> _What to produce_: Filter this listing down to the lines that contain the word "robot", and copy them.

> _Available records_:
┏━━
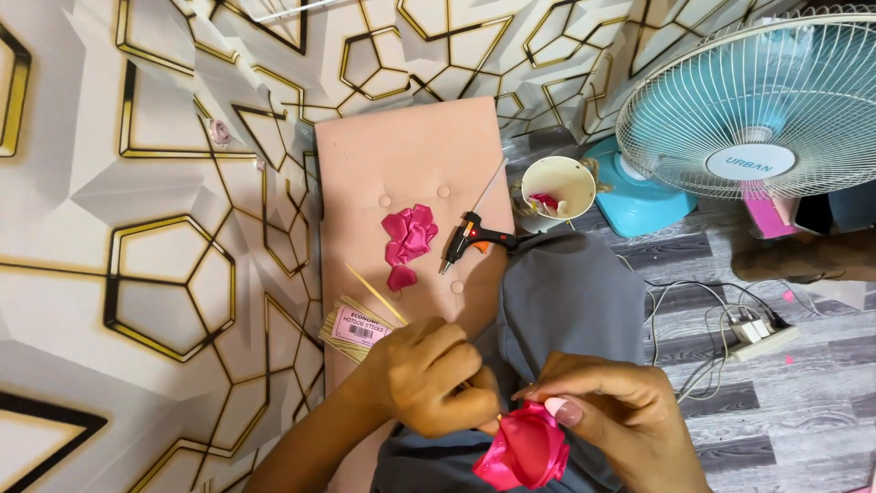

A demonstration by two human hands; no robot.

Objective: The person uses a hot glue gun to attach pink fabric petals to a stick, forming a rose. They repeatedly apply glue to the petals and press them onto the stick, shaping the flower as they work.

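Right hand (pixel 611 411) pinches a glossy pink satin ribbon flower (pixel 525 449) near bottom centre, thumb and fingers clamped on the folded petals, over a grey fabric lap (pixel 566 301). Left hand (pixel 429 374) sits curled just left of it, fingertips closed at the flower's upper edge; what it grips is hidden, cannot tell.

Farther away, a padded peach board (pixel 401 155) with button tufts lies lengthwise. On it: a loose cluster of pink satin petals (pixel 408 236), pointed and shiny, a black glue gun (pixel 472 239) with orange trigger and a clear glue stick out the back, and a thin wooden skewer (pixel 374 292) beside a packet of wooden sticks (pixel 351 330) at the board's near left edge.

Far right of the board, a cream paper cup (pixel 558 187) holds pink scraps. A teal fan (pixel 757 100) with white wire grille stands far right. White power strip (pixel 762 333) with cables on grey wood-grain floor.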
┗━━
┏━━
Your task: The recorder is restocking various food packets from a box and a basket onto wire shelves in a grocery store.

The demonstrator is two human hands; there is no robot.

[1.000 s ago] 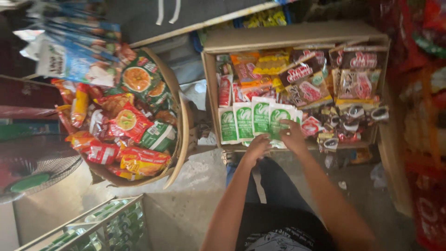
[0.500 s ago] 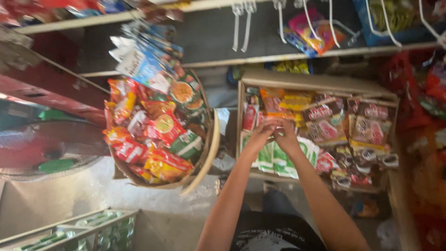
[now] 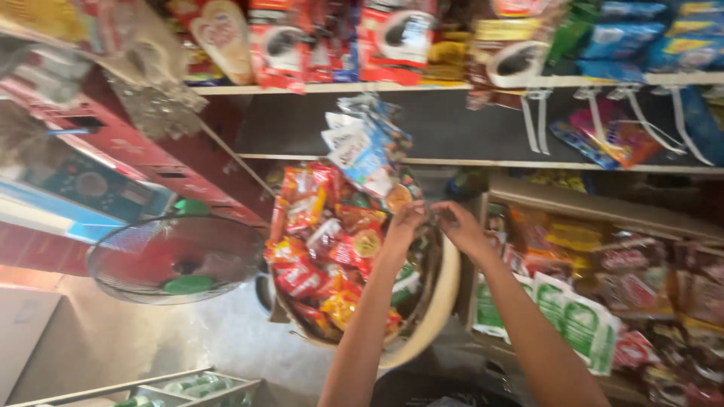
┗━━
> _Solution below_:
A demonstration by two human hands; no robot.
The demonstrator is two human hands; there is no robot.

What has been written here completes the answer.